:: What is needed ::
Below are some records. Print all of them exactly as they appear.

:: Information shown ::
- - -

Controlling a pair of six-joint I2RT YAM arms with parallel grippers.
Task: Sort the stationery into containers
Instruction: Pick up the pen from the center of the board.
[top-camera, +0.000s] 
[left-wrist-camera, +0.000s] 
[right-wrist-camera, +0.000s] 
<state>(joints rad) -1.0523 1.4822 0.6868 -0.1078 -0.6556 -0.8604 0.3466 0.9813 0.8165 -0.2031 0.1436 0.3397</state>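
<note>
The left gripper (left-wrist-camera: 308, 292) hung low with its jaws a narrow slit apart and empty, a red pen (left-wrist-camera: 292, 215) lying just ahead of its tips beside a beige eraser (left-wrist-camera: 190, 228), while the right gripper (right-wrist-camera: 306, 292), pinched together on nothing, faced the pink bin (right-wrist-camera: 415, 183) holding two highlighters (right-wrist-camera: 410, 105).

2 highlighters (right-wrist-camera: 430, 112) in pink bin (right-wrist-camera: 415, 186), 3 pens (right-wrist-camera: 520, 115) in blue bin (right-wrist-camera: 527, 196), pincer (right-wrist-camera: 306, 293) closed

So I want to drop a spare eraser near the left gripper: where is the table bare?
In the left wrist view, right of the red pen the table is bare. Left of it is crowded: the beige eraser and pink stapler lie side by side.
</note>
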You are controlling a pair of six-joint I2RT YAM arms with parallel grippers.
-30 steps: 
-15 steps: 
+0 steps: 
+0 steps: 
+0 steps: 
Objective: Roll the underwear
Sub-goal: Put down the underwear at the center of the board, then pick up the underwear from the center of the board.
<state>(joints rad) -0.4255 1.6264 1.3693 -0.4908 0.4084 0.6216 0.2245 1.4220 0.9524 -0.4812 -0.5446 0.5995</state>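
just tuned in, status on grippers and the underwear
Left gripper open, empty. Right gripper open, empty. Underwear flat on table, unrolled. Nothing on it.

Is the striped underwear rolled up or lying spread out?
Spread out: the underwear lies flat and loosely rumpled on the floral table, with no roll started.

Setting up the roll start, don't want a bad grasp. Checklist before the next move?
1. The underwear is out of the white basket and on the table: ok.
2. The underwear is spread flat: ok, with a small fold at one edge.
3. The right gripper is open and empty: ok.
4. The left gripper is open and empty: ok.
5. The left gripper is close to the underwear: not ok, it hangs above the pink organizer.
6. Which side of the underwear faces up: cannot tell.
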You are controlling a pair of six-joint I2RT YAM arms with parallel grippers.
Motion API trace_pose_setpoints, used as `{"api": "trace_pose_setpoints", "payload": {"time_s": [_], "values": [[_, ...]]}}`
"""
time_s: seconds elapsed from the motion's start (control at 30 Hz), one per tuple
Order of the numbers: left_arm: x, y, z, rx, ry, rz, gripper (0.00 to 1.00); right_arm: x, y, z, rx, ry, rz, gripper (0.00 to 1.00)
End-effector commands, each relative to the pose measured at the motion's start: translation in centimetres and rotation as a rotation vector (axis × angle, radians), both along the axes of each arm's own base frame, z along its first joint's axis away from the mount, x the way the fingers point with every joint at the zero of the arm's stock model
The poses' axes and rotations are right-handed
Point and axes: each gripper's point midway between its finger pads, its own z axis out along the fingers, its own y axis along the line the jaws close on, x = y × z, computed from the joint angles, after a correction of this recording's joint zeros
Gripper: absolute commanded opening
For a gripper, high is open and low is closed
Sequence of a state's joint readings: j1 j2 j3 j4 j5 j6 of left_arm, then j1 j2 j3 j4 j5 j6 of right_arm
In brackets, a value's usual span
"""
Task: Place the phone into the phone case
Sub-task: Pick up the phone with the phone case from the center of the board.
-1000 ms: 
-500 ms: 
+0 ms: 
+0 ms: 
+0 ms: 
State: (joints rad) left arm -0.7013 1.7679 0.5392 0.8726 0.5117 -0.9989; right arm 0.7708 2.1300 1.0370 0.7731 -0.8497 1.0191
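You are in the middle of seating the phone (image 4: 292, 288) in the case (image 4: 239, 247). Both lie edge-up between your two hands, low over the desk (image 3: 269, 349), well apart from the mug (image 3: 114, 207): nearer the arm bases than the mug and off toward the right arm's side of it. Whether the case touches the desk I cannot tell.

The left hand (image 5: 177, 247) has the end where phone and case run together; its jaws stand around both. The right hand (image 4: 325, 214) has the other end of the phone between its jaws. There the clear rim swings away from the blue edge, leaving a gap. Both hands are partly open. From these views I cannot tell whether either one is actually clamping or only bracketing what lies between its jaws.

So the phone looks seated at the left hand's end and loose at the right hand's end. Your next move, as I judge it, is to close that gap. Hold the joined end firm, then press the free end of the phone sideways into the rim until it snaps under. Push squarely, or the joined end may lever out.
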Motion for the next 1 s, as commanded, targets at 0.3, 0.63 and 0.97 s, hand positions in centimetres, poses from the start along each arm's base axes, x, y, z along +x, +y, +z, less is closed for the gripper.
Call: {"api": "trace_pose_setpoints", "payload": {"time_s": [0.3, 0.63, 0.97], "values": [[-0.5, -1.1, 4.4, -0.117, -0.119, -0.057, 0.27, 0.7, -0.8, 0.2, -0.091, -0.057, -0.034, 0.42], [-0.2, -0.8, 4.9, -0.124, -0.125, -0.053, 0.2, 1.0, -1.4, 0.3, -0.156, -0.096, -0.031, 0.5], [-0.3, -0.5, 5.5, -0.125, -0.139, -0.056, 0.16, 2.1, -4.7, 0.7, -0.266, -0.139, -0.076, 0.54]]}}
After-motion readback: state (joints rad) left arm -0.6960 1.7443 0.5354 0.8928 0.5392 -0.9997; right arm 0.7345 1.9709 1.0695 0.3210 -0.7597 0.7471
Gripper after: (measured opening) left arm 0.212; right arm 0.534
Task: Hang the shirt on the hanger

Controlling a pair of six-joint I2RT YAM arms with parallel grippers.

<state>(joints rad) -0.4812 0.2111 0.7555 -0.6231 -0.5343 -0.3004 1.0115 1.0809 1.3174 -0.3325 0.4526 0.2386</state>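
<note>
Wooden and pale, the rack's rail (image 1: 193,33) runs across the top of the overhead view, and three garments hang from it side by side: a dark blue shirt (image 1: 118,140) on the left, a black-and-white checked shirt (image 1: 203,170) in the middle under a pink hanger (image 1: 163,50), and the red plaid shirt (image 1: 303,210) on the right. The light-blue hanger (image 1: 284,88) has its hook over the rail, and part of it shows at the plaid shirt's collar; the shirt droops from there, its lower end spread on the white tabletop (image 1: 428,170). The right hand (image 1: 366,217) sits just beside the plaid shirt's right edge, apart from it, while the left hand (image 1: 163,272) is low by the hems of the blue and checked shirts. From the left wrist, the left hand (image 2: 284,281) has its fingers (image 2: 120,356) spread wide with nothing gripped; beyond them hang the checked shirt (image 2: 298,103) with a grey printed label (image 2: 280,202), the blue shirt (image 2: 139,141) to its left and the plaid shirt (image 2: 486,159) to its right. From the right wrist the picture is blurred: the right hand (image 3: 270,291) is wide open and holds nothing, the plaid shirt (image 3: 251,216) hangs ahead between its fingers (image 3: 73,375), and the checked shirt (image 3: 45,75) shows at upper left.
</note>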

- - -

:: Solution for this task ::
Controlling a pair of six-joint I2RT YAM arms with parallel grippers.
Task: Sort the stationery into containers
Instruction: Pick up the pen from the center of the board.
[top-camera, +0.000s] 
[left-wrist-camera, +0.000s] 
[right-wrist-camera, +0.000s] 
<state>(joints rad) -1.0523 1.4822 0.6868 -0.1078 -0.6556 -0.8604 0.3466 0.9813 0.8165 -0.2031 0.1436 0.3397</state>
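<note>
The left gripper (left-wrist-camera: 308, 292) hung low with its jaws a narrow slit apart and empty, a red pen (left-wrist-camera: 292, 215) lying just ahead of its tips beside a beige eraser (left-wrist-camera: 190, 228), while the right gripper (right-wrist-camera: 306, 292), pinched together on nothing, faced the pink bin (right-wrist-camera: 415, 183) holding two highlighters (right-wrist-camera: 410, 105).

2 highlighters (right-wrist-camera: 430, 112) in pink bin (right-wrist-camera: 415, 186), 3 pens (right-wrist-camera: 520, 115) in blue bin (right-wrist-camera: 527, 196), pincer (right-wrist-camera: 306, 293) closed

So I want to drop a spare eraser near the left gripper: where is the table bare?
In the left wrist view, right of the red pen the table is bare. Left of it is crowded: the beige eraser and pink stapler lie side by side.
</note>
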You are controlling a pair of six-joint I2RT YAM arms with parallel grippers.
-30 steps: 
-15 steps: 
+0 steps: 
+0 steps: 
+0 steps: 
Objective: Roll the underwear
Sub-goal: Put down the underwear at the center of the board, then pick up the underwear from the center of the board.
<state>(joints rad) -0.4255 1.6264 1.3693 -0.4908 0.4084 0.6216 0.2245 1.4220 0.9524 -0.4812 -0.5446 0.5995</state>
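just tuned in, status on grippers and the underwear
Left gripper open, empty. Right gripper open, empty. Underwear flat on table, unrolled. Nothing on it.

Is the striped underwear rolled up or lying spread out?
Spread out: the underwear lies flat and loosely rumpled on the floral table, with no roll started.

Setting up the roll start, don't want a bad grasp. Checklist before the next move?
1. The underwear is out of the white basket and on the table: ok.
2. The underwear is spread flat: ok, with a small fold at one edge.
3. The right gripper is open and empty: ok.
4. The left gripper is open and empty: ok.
5. The left gripper is close to the underwear: not ok, it hangs above the pink organizer.
6. Which side of the underwear faces up: cannot tell.
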You are controlling a pair of six-joint I2RT YAM arms with parallel grippers.
Motion API trace_pose_setpoints, used as `{"api": "trace_pose_setpoints", "payload": {"time_s": [_], "values": [[_, ...]]}}`
"""
time_s: seconds elapsed from the motion's start (control at 30 Hz), one per tuple
Order of the numbers: left_arm: x, y, z, rx, ry, rz, gripper (0.00 to 1.00); right_arm: x, y, z, rx, ry, rz, gripper (0.00 to 1.00)
End-effector commands, each relative to the pose measured at the motion's start: translation in centimetres and rotation as a rotation vector (axis × angle, radians), both along the axes of each arm's own base frame, z along its first joint's axis away from the mount, x the way the fingers point with every joint at the zero of the arm's stock model
The poses' axes and rotations are right-handed
Point and axes: each gripper's point midway between its finger pads, its own z axis out along the fingers, its own y axis along the line the jaws close on, x = y × z, computed from the joint angles, after a correction of this recording's joint zeros
Gripper: absolute commanded opening
For a gripper, high is open and low is closed
Sequence of a state's joint readings: j1 j2 j3 j4 j5 j6 of left_arm, then j1 j2 j3 j4 j5 j6 of right_arm
In brackets, a value's usual span
"""
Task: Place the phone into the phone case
Sub-task: Pick up the phone with the phone case from the center of the board.
-1000 ms: 
-500 ms: 
+0 ms: 
+0 ms: 
+0 ms: 
State: (joints rad) left arm -0.7013 1.7679 0.5392 0.8726 0.5117 -0.9989; right arm 0.7708 2.1300 1.0370 0.7731 -0.8497 1.0191
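You are in the middle of seating the phone (image 4: 292, 288) in the case (image 4: 239, 247). Both lie edge-up between your two hands, low over the desk (image 3: 269, 349), well apart from the mug (image 3: 114, 207): nearer the arm bases than the mug and off toward the right arm's side of it. Whether the case touches the desk I cannot tell.

The left hand (image 5: 177, 247) has the end where phone and case run together; its jaws stand around both. The right hand (image 4: 325, 214) has the other end of the phone between its jaws. There the clear rim swings away from the blue edge, leaving a gap. Both hands are partly open. From these views I cannot tell whether either one is actually clamping or only bracketing what lies between its jaws.

So the phone looks seated at the left hand's end and loose at the right hand's end. Your next move, as I judge it, is to close that gap. Hold the joined end firm, then press the free end of the phone sideways into the rim until it snaps under. Push squarely, or the joined end may lever out.
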Motion for the next 1 s, as commanded, targets at 0.3, 0.63 and 0.97 s, hand positions in centimetres, poses from the start along each arm's base axes, x, y, z along +x, +y, +z, less is closed for the gripper.
Call: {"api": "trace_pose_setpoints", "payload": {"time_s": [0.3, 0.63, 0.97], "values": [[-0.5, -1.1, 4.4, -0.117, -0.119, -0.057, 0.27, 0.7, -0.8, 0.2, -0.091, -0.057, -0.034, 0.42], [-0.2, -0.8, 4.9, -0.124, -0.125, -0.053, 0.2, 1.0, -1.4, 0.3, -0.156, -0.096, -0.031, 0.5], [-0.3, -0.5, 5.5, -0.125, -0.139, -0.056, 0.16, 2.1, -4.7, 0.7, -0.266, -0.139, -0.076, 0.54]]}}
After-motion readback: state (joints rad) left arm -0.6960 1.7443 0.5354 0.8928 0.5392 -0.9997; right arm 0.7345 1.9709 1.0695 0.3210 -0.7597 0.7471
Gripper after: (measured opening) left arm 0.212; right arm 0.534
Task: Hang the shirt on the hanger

Controlling a pair of six-joint I2RT YAM arms with parallel grippers.

<state>(joints rad) -0.4812 0.2111 0.7555 -0.6231 -0.5343 -0.3004 1.0115 1.0809 1.3174 -0.3325 0.4526 0.2386</state>
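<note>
Wooden and pale, the rack's rail (image 1: 193,33) runs across the top of the overhead view, and three garments hang from it side by side: a dark blue shirt (image 1: 118,140) on the left, a black-and-white checked shirt (image 1: 203,170) in the middle under a pink hanger (image 1: 163,50), and the red plaid shirt (image 1: 303,210) on the right. The light-blue hanger (image 1: 284,88) has its hook over the rail, and part of it shows at the plaid shirt's collar; the shirt droops from there, its lower end spread on the white tabletop (image 1: 428,170). The right hand (image 1: 366,217) sits just beside the plaid shirt's right edge, apart from it, while the left hand (image 1: 163,272) is low by the hems of the blue and checked shirts. From the left wrist, the left hand (image 2: 284,281) has its fingers (image 2: 120,356) spread wide with nothing gripped; beyond them hang the checked shirt (image 2: 298,103) with a grey printed label (image 2: 280,202), the blue shirt (image 2: 139,141) to its left and the plaid shirt (image 2: 486,159) to its right. From the right wrist the picture is blurred: the right hand (image 3: 270,291) is wide open and holds nothing, the plaid shirt (image 3: 251,216) hangs ahead between its fingers (image 3: 73,375), and the checked shirt (image 3: 45,75) shows at upper left.
</note>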

No further output is required for this exercise.